Despite gaining respect for his intellectual essays, Percy felt that philosophy was not his natural language. He came to believe that his gift was to take these large issues and explore their effects on the concrete details of daily life. He wrote two novels that he decided were unpublishable and he discarded them. Finally, in 1961, he published The Moviegoer, the story of an alienated young man named Binx Bolling who decides to embark on what he calls “the Search” for truth amidst the triviality of a materialistic society. When the story opens, Binx is consciously cultivating Kierkegaard’s aesthetic mode of life, watching movies obsessively and trying to validate his life by comparing scenes and stars in movies with his own experience. When this fails to satisfy his desire, he looks to his aunt’s Southern “stoicism” for an ethical code, but it is not something he can embrace.
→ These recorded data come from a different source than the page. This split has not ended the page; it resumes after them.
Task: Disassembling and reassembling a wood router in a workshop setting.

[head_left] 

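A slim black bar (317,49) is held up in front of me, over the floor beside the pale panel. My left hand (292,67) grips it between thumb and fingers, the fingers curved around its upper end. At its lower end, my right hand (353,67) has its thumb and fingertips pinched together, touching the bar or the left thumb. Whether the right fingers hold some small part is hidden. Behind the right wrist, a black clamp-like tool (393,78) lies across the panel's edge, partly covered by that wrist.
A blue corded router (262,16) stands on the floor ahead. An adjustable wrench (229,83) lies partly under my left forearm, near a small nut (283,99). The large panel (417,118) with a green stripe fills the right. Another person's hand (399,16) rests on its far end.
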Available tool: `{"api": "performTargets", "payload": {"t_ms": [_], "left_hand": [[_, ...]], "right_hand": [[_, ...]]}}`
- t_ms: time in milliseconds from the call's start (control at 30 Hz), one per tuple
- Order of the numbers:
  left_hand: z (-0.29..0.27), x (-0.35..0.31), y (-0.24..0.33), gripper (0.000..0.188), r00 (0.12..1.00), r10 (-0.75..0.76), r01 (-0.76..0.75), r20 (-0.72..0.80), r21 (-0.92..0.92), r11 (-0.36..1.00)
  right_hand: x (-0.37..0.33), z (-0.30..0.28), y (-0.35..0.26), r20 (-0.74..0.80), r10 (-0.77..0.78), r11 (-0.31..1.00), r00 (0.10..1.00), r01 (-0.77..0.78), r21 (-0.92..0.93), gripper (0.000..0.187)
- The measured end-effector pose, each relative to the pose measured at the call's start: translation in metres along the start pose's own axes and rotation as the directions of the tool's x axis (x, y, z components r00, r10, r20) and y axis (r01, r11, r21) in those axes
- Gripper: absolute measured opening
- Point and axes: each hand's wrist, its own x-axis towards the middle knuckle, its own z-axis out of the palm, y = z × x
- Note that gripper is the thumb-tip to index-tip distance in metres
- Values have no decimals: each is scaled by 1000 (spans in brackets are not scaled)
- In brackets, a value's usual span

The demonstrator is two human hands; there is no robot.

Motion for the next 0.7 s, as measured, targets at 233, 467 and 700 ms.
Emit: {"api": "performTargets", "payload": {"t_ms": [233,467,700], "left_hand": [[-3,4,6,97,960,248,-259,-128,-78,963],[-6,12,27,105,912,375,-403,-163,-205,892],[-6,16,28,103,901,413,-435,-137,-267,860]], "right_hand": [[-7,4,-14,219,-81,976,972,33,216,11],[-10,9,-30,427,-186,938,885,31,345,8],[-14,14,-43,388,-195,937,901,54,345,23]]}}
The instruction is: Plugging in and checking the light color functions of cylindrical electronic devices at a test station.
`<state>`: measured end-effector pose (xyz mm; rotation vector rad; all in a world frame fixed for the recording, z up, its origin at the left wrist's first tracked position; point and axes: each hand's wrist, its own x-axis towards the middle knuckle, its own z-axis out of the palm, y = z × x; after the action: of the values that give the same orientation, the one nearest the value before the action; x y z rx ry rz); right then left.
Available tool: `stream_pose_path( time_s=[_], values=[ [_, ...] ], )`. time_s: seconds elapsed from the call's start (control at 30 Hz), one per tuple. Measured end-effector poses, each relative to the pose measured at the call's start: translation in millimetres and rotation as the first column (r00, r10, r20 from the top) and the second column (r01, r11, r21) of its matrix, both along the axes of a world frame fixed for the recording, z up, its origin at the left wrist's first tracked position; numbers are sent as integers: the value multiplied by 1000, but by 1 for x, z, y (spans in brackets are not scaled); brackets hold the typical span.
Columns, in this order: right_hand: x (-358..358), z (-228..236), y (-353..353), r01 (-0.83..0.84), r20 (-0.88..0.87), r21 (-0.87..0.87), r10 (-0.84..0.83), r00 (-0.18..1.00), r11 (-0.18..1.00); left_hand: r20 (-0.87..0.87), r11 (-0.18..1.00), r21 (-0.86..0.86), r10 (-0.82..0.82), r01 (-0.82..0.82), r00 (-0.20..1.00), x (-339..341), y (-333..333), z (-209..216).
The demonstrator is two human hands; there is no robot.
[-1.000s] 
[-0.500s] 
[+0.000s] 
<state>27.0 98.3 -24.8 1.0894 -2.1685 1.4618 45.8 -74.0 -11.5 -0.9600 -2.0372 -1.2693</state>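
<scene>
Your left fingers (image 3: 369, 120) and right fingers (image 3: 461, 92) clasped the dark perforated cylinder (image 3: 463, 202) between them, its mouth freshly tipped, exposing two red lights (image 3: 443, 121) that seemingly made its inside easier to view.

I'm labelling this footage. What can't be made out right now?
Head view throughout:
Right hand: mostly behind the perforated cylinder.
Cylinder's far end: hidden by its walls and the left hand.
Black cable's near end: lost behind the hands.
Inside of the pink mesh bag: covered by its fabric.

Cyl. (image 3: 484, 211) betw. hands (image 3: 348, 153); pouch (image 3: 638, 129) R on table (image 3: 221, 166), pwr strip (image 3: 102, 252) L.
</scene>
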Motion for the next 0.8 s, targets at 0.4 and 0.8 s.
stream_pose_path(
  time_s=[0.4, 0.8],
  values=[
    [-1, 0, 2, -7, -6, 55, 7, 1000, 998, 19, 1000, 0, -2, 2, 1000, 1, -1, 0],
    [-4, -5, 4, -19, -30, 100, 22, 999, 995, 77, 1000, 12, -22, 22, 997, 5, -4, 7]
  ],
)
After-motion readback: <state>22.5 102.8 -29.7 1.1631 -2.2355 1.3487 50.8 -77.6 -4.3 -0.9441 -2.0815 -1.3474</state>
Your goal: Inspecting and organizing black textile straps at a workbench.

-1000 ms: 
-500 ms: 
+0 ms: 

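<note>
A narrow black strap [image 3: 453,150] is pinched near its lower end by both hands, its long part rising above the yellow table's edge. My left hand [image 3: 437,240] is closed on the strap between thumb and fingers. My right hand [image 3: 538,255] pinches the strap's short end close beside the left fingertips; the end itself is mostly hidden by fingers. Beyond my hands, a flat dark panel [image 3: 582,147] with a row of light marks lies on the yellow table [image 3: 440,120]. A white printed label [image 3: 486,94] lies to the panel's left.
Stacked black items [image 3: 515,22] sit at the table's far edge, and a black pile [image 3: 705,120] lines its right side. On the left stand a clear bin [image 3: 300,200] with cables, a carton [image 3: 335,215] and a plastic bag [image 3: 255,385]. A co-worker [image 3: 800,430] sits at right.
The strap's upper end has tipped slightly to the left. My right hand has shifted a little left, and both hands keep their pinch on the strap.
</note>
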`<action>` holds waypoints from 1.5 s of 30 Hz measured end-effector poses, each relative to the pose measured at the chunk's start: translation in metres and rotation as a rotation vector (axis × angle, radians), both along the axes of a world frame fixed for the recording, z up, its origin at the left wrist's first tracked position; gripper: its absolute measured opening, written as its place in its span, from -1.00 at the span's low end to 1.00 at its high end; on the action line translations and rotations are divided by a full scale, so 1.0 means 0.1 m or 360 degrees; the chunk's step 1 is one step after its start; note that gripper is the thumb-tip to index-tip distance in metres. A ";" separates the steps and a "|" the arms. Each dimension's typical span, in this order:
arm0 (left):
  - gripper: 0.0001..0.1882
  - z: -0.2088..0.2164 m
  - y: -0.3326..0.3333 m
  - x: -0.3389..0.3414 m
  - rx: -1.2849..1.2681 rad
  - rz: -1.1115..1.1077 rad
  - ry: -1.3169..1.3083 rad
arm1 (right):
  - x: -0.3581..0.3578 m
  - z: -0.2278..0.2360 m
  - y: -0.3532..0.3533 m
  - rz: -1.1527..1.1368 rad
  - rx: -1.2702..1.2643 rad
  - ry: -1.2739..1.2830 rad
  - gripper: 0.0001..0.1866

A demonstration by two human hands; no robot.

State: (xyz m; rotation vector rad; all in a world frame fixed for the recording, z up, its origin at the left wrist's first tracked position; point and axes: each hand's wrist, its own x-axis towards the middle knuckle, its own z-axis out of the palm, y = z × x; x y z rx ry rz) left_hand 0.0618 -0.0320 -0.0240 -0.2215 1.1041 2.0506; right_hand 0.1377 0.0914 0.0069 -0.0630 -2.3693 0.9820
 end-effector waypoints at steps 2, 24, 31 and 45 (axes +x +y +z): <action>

By the end of the story, Binx seems poised on the brink of faith, learning to accept his need to depend on others. The Moviegoer garnered critical accolades and won the National Book Award. Percy’s career as a novelist and cultural critic was launched.

While Percy’s Catholic humanism went against the grain of the prevailing cultural trends of his time, his writing was so powerful, funny, and poignant that he gained the admiration of many readers. Yet he could also offend many of his fellow Christian believers. He argued, for example, that Christians had abused religious language so much that they had drained it of meaning, making faith something that is more an expression of politics than a lived experience. He took fundamentalists and liberals equally to task for allowing politics to obscure the event at the heart of the Christian proposition.

Lost and Found
One of Percy’s funniest and most revealing books was a work of nonfiction entitled Lost in the Cosmos: The Last Self-Help Book. In its pages, he used a whole array of devices, from parodies of TV shows to multiple choice quizzes to an extended section on semiotic theory, in order to expound his vision. At the end of the book he wrote a science fiction scenario about aliens who encounter human astronauts in space. The aliens have achieved a fully integrated consciousness: they are aware of themselves as dependent creatures in need of salvation. In questioning the astronauts, they uncover the failure of modern scientism to provide an adequate goal for human desire. “Have you requested help?” the aliens ask. “Has help arrived? Did you accept help?” The aliens reveal that their civilization experienced an event that changed them forever, but the humans seem to have ignored any such event in their own history.

Though Percy lived on the margins of the mainstream cultural world, he did gain some precious forms of recognition toward the end of his life. He was invited to become a member of the Pontifical Council for Culture and was asked to deliver the prestigious Jefferson Lecture for the National Endowment for the Humanities. He died in 1991, after a struggle with cancer.
The man who had retired early as a doctor argued that the novelist ought to be like a doctor, becoming the diagnostician of the soul’s predicament. Those who read Walker Percy will find not only a brilliant diagnosis of what ails modern man, but a prescription for a full and lasting cure.